No entanto, riscos econômicos, como ataques de manipulação de baleias ou perdas temporárias, custam aos investidores milhões de dólares em perdas diariamente. Os mecanismos de gerenciamento e controle desses riscos são complexos e exigem profundo conhecimento do comportamento técnico e econômico dos protocolos DeFi. Consequentemente, a grande maioria das negociações em protocolos DeFi são executadas sem rotinas de gerenciamento de risco adequadas, o que muitas vezes se traduz em perdas consideráveis.
Fase 2: Escassez de altos retornos e gerenciamento de risco complexo
A recente mudança no mercado DeFi causou diretamente uma contração nos rendimentos de primeira ordem produzidos pelos protocolos. É difícil encontrar protocolos que produzam retornos de dois dígitos com base em negociações simples de provisão de liquidez. No entanto, ainda existem muitas oportunidades de alta alfa em DeFi, pois o mercado continua sendo um dos ambientes mais ineficientes em qualquer classe de ativos. Identificar a maioria das oportunidades de alto retorno requer visões mais sofisticadas sobre o mercado por meio de uma lógica financeira complexa que geralmente combina diferentes protocolos.

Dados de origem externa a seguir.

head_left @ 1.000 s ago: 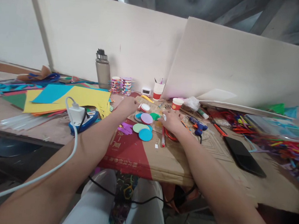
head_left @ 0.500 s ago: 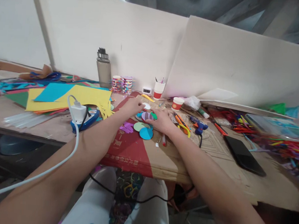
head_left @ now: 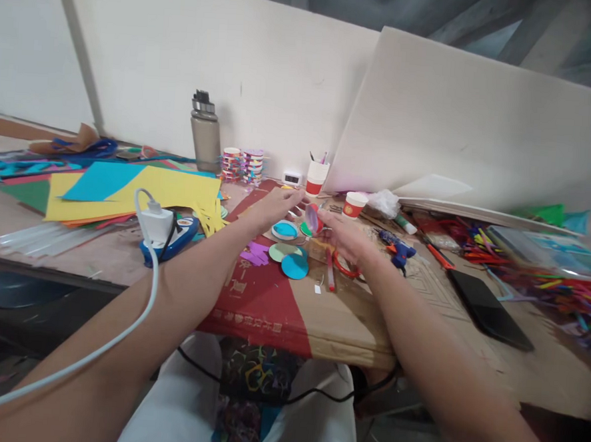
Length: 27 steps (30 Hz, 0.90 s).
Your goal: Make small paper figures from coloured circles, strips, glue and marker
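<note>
My left hand (head_left: 275,204) and my right hand (head_left: 345,235) are raised just above the cardboard sheet (head_left: 290,307), close together. Between their fingertips is a purple paper circle with a red rim (head_left: 312,218), tilted on edge; both hands touch it. Below them lie a blue circle on a white ring (head_left: 285,230), a pale green circle (head_left: 279,252), a cyan circle (head_left: 294,266) and a green one (head_left: 305,230). Purple paper scraps (head_left: 254,253) lie to the left, a red pen (head_left: 330,270) and red-handled scissors (head_left: 345,267) under my right hand.
Yellow and blue paper sheets (head_left: 142,188), a white charger on a blue power strip (head_left: 162,229), a metal bottle (head_left: 205,132), stacked tape rolls (head_left: 241,166), paper cups (head_left: 316,177), a blue glue gun (head_left: 396,248), a black phone (head_left: 488,306) and colourful sticks (head_left: 547,276) crowd the table.
Both hands rose off the cardboard with the purple circle, which now stands tilted between them. The blue circle on the ring is uncovered.
</note>
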Motion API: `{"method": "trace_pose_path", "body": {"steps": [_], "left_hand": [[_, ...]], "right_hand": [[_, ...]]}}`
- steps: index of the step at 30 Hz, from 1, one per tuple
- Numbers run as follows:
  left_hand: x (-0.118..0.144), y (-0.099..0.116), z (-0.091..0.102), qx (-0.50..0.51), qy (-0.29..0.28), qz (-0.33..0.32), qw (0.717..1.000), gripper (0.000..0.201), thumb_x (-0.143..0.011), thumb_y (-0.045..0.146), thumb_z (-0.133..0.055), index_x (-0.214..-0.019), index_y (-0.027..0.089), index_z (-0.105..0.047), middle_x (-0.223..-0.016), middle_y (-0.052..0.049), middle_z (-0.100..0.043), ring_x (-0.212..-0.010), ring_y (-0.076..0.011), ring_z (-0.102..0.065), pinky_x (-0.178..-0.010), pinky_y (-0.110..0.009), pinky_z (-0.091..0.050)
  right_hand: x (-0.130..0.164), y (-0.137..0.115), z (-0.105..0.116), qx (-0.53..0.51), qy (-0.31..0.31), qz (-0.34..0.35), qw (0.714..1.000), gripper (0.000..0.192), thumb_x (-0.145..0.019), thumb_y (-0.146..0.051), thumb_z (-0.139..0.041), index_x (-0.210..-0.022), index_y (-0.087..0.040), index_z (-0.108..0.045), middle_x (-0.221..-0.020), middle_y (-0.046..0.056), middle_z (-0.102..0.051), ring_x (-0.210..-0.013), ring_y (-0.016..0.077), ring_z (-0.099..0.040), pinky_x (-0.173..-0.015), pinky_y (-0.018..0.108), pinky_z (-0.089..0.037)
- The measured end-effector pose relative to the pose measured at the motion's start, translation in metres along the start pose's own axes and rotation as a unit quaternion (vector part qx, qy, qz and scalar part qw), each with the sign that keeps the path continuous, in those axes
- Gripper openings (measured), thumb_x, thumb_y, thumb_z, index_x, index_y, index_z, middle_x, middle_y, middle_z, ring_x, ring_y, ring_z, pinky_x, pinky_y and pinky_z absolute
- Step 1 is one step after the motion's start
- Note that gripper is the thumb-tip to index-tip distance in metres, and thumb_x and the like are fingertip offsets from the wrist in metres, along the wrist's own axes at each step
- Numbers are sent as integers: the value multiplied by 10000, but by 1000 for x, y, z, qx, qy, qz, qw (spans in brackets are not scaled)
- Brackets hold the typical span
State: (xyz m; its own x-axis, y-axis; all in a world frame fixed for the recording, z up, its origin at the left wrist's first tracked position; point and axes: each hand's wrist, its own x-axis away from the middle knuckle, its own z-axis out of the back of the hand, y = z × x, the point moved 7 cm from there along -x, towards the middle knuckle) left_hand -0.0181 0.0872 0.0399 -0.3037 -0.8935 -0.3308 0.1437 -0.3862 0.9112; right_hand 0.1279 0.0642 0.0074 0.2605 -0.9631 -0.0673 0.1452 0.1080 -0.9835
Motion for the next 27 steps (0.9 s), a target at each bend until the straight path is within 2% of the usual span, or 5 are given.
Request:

Embora a captura de altos retornos em protocolos DeFi tenha se tornado mais complexa, o gerenciamento de risco continua sendo igualmente difícil. A correção no espaço DeFi foi muito rápida para que os processos de gerenciamento de risco se adaptassem. Além disso, o aumento da complexidade das estratégias DeFi se traduz em uma gama mais ampla de vulnerabilidades que exigem modelos de gestão de risco mais sofisticados.
A escassez de retornos fáceis de alto alfa, juntamente com altos riscos econômicos, provavelmente limitará a adoção de protocolos DeFi a investidores e comerciantes institucionais mais sofisticados, em vez de investidores de varejo.

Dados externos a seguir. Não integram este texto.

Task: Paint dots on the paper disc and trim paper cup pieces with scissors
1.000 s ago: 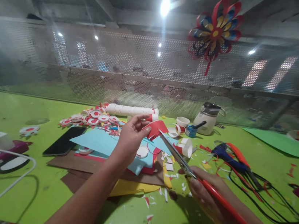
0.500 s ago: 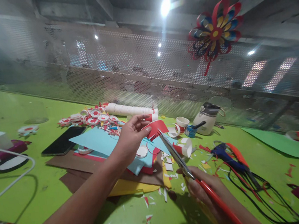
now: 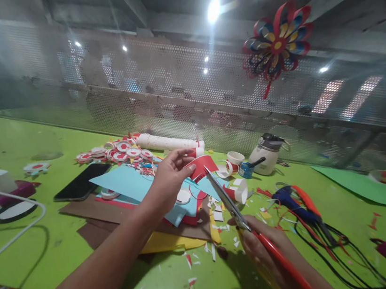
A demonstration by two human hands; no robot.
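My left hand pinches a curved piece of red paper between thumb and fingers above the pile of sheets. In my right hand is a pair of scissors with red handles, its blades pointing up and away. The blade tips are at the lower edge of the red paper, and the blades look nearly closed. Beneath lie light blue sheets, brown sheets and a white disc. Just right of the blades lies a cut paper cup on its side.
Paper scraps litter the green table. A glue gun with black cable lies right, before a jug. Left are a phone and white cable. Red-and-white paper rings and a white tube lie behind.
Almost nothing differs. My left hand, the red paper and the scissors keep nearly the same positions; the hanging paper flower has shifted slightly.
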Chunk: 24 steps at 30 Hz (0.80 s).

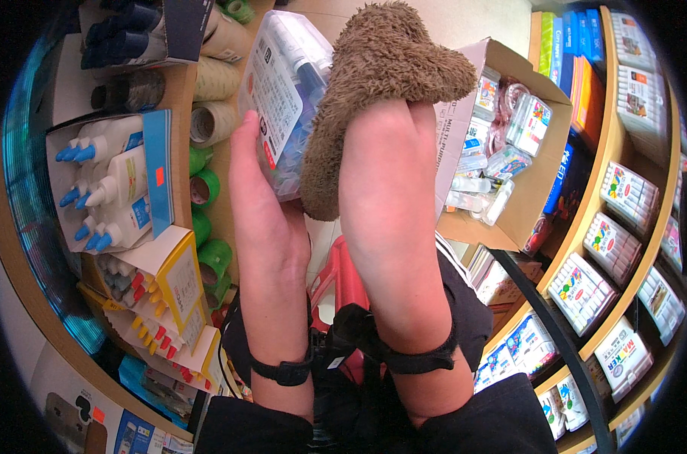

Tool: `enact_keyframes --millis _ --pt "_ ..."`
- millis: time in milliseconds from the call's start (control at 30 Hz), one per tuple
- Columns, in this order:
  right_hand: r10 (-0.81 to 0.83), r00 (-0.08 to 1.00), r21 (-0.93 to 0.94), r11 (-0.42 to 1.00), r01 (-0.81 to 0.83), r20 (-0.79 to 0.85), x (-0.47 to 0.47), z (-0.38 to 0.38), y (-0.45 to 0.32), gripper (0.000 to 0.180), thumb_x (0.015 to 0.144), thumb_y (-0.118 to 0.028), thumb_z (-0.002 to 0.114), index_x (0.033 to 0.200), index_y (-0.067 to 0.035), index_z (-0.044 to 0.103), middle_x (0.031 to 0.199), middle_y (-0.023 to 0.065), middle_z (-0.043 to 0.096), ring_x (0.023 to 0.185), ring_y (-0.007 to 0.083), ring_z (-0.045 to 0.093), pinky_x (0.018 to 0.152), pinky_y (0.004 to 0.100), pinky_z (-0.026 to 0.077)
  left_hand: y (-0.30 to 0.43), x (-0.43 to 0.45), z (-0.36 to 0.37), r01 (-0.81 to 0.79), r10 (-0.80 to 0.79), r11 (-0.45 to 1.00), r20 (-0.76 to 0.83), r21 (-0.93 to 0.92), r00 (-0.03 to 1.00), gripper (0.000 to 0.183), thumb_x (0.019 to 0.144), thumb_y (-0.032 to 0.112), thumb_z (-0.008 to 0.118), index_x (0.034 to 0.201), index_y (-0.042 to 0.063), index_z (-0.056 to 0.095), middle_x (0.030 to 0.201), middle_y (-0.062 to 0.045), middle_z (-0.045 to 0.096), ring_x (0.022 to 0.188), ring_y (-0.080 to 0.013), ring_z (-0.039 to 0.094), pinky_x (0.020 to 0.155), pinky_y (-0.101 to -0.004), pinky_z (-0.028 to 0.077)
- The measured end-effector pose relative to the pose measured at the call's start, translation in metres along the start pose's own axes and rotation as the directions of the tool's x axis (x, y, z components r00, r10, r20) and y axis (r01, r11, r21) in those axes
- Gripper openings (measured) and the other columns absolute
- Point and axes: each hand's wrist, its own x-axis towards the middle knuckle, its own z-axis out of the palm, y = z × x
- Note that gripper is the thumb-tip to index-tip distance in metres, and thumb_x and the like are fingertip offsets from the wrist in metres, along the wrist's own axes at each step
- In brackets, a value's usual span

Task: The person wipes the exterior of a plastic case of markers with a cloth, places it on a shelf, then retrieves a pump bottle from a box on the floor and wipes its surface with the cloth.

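In my left hand (267, 187) I hold a clear plastic case (281, 96) tilted upright, its white printed label facing left. Through its walls show coloured pens or markers, which I cannot tell apart. A brown fluffy cleaning cloth (377, 62) covers the fingers of my right hand (392, 136) and lies against the right side of the case. Whether this cloth is a mitt or a loose piece is hidden. Just right of it, an open cardboard box (539, 198) holds several small clear packs (529, 125) and bottles.
On the left shelf (176, 136) stand white glue bottles (119, 176) with blue caps, boxes of red- and yellow-tipped items (179, 284), and tape rolls (207, 122). Marker sets (582, 292) line the right shelves (596, 335). A red plastic stool (349, 278) is below my arms.
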Motion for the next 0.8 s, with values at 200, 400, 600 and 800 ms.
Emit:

Fase 3: Escassez de altos retornos e gerenciamento de risco mais simples
O DeFi não continuará sendo um ambiente arriscado para sempre. À medida que o mercado evolui, espera-se que os protocolos comecem a incorporar recursos nativos de gerenciamento de risco para otimizar sua adoção. Já estamos vendo ideias incipientes nessa área com protocolos como Bancor, Euler, Maker incorporando mecanismos para gerenciar nativamente o risco econômico intrínseco. Por exemplo, podemos imaginar um AMM de última geração que assegura automaticamente contra perdas temporárias ou um protocolo de empréstimo que protege melhor contra liquidações. Embora alguns desses modelos de gerenciamento de risco integrados tenham sido desafiados sob condições estressantes de mercado, o valor do gerenciamento de risco como um recurso de protocolo nativo continua atraente.

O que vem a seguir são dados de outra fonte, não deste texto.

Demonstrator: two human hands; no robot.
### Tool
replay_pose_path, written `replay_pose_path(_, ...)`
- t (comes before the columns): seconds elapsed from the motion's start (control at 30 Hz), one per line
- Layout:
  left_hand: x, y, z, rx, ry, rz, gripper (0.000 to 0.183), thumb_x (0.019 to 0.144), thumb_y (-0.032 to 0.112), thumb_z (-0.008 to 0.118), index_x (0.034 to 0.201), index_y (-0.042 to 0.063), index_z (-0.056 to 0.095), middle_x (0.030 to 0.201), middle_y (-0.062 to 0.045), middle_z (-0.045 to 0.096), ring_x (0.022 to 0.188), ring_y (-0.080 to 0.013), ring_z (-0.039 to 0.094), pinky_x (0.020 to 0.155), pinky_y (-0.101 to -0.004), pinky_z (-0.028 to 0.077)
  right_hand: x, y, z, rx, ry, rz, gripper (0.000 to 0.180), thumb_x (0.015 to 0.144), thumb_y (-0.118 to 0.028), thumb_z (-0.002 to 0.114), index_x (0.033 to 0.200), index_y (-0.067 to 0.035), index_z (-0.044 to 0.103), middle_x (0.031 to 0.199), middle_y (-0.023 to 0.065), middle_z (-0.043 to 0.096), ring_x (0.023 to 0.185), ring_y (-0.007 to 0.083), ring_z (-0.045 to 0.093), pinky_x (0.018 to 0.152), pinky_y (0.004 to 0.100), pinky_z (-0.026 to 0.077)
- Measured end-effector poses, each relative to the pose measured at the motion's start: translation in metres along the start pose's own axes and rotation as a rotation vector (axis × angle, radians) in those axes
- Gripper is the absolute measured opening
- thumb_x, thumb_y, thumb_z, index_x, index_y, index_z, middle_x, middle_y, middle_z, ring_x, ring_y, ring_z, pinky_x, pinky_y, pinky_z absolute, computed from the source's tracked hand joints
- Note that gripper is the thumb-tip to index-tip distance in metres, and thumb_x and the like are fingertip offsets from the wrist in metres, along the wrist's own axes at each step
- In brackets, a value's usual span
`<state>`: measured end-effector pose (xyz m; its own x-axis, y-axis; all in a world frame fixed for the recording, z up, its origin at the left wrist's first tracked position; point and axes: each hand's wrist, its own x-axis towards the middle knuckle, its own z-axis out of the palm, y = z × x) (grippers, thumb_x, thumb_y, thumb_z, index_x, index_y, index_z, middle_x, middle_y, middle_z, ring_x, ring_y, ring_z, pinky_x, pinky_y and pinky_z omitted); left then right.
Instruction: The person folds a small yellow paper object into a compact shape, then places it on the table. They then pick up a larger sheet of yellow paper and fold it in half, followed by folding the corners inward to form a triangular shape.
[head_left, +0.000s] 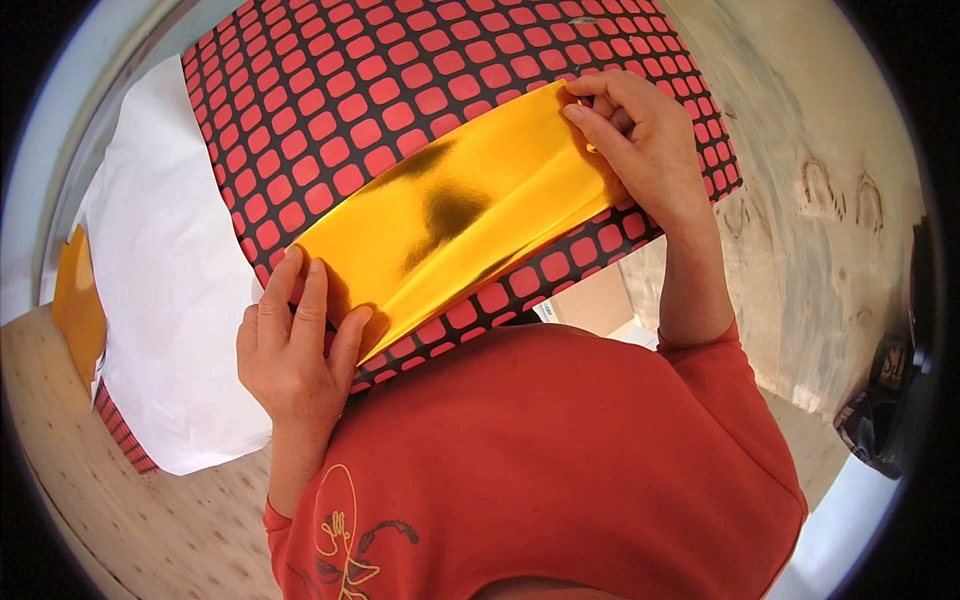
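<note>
A long, folded sheet of shiny gold foil paper (465, 202) lies slantwise on a red-and-black checked cover (360, 90). My left hand (300, 337) is at its lower left end, fingertips along the short edge and thumb at the near corner. At the upper right end, my right hand (637, 142) pinches the far corner between thumb and forefinger, with its other fingers curled. A lengthwise fold shows along the foil's near side, and dark reflections lie across its middle.
A large white sheet (172, 285) lies to the left, with a gold-orange piece (79, 300) beyond it. Bare wooden boards (810, 195) are at the right. A cardboard box (592, 300) shows below the near edge. A dark object (877, 420) is at the far right.
</note>
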<state>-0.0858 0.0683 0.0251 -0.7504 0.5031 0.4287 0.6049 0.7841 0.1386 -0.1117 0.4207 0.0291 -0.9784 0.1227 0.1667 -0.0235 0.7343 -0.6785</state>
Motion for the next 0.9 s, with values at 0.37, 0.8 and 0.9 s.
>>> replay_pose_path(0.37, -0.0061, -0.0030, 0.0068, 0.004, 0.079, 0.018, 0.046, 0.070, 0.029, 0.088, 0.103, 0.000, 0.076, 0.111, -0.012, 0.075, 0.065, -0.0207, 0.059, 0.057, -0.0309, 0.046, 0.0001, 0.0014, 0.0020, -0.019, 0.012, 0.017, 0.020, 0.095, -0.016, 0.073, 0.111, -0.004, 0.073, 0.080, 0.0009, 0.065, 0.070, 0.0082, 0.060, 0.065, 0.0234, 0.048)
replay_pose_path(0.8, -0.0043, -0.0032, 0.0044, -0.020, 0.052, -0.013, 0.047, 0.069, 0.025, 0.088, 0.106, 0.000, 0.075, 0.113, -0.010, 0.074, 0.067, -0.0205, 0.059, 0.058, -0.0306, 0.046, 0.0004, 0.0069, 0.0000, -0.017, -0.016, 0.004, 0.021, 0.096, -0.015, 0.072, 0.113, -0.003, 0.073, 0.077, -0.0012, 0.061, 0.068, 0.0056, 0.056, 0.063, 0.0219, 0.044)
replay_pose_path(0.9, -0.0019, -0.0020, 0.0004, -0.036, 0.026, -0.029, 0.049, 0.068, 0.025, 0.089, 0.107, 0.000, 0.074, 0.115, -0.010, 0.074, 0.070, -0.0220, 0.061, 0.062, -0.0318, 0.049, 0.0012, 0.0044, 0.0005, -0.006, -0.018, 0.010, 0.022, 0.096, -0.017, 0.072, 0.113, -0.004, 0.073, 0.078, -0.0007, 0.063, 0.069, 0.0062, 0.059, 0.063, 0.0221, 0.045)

Se os protocolos DeFi começarem a gerenciar de forma nativa condições de risco comuns, isso simplificaria diretamente o gerenciamento de risco para investidores, traders e outros participantes do mercado, porque eles teriam que se concentrar apenas em formas mais elaboradas de risco. Essa nova composição de risco-retorno do mercado DeFi se assemelha muito aos mercados de capitais tradicionais, nos quais retornos de alto alfa são difíceis de alcançar, mas uma parte significativa do gerenciamento de risco é incorporada à infraestrutura do mercado.
Conclusão
Eventos recentes de mercado mudaram drasticamente o equilíbrio entre altos retornos e risco no espaço DeFi. À medida que o DeFi evolui, os altos rendimentos alimentados por programas de incentivo passarão de norma para exceção. A assimetria do DeFi ainda oferecerá oportunidades para grandes retornos, mas esses virão na forma de estratégias financeiras sofisticadas. Da mesma forma, o gerenciamento de risco provavelmente se tornará mais simples, pois os protocolos DeFi e outros componentes da infraestrutura permitem proteção nativa contra riscos econômicos conhecidos.
A partir dessa perspectiva, a era de rendimentos fáceis em DeFi provavelmente acabou, mas as novas fases do mercado DeFi prometem uma estrutura econômica mais madura e oportunidades igualmente atraentes.